(Action item) Each line of the listing below that includes "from" must be copied.

(Collected material)
▬▬▬

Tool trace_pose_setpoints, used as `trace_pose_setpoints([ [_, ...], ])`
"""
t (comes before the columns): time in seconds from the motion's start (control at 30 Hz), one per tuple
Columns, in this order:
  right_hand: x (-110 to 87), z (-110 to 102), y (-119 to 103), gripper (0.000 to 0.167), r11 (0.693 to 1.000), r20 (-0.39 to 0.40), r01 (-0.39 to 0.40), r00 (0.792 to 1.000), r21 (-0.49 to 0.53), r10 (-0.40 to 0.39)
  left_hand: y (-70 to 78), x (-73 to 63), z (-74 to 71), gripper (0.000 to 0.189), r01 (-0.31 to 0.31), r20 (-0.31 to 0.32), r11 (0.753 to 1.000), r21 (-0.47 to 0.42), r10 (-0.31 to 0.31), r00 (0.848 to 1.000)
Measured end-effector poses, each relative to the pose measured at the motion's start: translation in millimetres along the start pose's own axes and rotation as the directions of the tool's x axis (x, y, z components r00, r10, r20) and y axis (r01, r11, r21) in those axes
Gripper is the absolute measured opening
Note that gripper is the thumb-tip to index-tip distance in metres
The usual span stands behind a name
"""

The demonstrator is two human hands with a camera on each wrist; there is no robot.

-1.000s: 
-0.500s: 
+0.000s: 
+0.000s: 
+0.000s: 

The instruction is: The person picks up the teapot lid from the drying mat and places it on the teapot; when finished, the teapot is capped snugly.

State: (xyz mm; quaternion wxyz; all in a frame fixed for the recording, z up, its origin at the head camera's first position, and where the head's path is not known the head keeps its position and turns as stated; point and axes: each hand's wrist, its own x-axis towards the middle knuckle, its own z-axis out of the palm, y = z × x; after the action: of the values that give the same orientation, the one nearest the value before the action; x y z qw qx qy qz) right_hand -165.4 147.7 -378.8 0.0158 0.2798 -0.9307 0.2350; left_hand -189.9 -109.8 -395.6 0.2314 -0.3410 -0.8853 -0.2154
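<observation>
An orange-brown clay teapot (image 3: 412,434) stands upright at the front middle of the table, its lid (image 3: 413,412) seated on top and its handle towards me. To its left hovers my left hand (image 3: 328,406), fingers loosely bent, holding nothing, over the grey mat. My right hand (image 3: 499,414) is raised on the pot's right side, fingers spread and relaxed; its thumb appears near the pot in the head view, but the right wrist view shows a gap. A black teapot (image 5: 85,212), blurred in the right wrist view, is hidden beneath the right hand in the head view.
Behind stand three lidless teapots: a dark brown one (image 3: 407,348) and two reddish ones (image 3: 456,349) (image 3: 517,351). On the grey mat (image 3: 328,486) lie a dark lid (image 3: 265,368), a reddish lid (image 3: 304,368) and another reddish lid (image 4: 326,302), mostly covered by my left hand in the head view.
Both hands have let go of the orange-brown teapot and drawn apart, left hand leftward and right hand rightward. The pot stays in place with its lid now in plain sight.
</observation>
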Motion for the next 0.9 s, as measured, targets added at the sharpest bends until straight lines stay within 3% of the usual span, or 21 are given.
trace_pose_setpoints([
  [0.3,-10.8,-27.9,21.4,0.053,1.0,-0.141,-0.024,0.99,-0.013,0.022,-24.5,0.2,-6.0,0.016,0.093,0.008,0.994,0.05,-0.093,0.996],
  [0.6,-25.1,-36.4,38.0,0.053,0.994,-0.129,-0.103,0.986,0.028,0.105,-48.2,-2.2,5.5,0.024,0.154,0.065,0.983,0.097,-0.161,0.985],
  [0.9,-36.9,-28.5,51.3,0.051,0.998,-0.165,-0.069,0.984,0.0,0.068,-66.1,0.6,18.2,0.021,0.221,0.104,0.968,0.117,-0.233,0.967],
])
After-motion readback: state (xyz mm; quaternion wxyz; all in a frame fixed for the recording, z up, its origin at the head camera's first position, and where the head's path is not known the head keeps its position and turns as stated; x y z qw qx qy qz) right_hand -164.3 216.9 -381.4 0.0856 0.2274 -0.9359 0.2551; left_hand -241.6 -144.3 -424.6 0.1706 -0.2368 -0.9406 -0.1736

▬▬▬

(Output of the exercise)
t (comes before the columns): time in seconds from the motion's start (control at 30 Hz), one per tuple
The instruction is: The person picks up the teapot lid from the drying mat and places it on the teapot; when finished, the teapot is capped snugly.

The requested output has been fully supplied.